* **TASK ITEM**:
Return the following data exactly, with all pictures left out.

DATASET EXCERPT Block Start

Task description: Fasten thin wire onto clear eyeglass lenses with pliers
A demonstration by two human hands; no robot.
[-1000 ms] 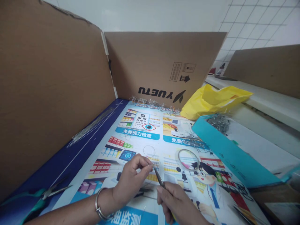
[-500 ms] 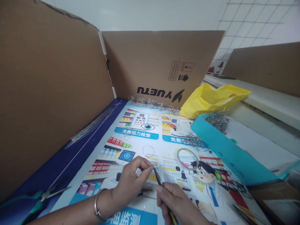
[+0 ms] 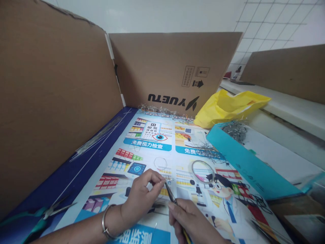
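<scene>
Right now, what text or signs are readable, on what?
"YUETU", inverted: back cardboard panel
Arrow sign: same panel
"免费视力检查": printed sheet
"免费…": sheet, rest under wire pieces
"E" shapes: sheet's eye chart
Too small, blurred or covered: panel's boxed print, teal box marks, sheet's top and bottom lettering

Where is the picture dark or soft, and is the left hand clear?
Head view: back cardboard panel shaded on the left; head view, lower left: teal-handled pliers dim and soft; head view, centre: left hand clear, what its fingertips pinch too fine to resolve.
</scene>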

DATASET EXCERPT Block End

* **RESPONSE BOX**:
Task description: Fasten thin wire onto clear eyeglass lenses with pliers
A demonstration by two human hands; no robot.
[-1000 ms] 
[-500 ms] 
[+0 ms] 
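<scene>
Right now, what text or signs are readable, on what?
"YUETU", inverted: back cardboard panel
Arrow sign: same panel
"免费视力检查": printed sheet
"免费…": sheet, rest under wire pieces
"E" shapes: sheet's eye chart
Too small, blurred or covered: panel's boxed print, teal box marks, sheet's top and bottom lettering

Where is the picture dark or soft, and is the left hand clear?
Head view: back cardboard panel shaded on the left; head view, lower left: teal-handled pliers dim and soft; head view, centre: left hand clear, what its fingertips pinch too fine to resolve.
</scene>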

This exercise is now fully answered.